PROBLEM REQUIREMENTS: Check every line of the data and copy the ones where "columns" appears.

EXERCISE MATERIALS:
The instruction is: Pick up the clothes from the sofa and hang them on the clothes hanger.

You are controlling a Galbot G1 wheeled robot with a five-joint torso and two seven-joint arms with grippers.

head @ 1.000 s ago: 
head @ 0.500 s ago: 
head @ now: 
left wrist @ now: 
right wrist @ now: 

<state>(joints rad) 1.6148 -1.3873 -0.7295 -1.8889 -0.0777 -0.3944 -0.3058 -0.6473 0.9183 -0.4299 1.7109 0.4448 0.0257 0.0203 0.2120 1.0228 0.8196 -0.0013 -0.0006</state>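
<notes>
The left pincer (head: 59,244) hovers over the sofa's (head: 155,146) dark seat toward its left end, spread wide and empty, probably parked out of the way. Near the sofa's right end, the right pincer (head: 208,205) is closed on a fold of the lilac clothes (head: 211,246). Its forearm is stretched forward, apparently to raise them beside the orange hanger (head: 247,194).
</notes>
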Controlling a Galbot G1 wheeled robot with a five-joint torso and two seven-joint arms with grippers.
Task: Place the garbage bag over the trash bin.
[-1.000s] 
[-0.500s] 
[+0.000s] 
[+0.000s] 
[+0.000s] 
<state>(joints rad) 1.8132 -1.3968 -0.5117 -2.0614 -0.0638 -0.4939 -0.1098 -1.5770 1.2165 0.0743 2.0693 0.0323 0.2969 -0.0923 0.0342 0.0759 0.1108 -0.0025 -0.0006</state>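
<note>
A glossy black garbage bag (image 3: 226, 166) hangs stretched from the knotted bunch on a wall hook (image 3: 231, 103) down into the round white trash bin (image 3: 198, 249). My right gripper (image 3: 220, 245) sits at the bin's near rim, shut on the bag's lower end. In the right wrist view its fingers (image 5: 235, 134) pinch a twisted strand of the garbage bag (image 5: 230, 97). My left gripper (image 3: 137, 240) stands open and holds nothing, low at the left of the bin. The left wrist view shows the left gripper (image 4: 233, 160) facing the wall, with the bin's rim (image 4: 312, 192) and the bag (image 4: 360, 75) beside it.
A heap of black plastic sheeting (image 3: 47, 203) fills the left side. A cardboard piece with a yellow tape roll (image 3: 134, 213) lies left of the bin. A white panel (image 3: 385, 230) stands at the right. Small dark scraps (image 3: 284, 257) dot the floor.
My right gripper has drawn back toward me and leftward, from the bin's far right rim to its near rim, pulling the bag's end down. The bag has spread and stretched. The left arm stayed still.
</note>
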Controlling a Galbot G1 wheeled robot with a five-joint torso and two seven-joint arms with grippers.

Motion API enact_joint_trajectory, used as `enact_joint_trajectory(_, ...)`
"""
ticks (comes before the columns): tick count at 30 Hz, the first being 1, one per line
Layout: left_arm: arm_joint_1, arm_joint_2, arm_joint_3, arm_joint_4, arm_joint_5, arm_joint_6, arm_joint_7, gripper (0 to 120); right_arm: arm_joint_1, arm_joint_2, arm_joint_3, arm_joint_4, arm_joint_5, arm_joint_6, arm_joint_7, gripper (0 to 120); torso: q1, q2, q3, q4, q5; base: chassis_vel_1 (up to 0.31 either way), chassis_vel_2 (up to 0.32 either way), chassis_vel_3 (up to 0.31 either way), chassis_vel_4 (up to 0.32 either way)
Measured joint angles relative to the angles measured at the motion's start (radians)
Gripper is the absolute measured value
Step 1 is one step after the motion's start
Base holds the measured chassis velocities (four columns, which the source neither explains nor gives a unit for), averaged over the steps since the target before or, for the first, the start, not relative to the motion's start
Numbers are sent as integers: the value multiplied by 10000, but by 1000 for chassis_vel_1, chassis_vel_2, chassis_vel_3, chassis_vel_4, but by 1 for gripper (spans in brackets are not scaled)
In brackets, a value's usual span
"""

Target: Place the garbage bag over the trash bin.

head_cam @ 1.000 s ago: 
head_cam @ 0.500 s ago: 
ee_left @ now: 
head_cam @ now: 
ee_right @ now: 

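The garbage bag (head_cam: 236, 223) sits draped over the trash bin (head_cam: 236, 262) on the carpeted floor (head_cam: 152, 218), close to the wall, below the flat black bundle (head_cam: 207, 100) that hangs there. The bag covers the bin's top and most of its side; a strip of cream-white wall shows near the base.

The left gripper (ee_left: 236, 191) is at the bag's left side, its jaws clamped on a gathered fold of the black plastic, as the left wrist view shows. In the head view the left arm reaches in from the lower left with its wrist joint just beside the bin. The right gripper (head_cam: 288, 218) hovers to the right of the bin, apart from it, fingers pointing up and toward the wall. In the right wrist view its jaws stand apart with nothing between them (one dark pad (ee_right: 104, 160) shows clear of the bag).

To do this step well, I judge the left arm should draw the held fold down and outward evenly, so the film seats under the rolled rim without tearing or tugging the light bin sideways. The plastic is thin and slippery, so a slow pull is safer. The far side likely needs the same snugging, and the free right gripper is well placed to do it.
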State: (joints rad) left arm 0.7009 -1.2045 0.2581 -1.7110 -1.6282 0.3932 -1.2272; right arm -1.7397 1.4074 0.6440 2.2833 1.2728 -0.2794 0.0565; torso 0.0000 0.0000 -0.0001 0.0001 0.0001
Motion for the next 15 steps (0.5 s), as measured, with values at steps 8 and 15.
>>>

FINAL ANSWER:
ticks (comes before the columns): tick count at 30 Hz, the first being 1, one per line
Base holds the measured chassis velocities (four columns, which the source neither explains nor gives a unit for), averaged over the steps since the target before or, for the first, the start, not relative to the motion's start

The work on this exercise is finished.